◆ **TASK DESCRIPTION**
With spelling and spacing unchanged, write out each line of the material.

◆ **DATA PROVIDED**
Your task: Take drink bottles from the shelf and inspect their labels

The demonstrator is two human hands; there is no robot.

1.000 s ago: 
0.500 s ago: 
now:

◆ **YOUR RESPONSE**
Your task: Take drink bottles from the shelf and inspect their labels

The demonstrator is two human hands; there is no robot.

1.000 s ago: 
0.500 s ago: 
now:

Now the output is complete.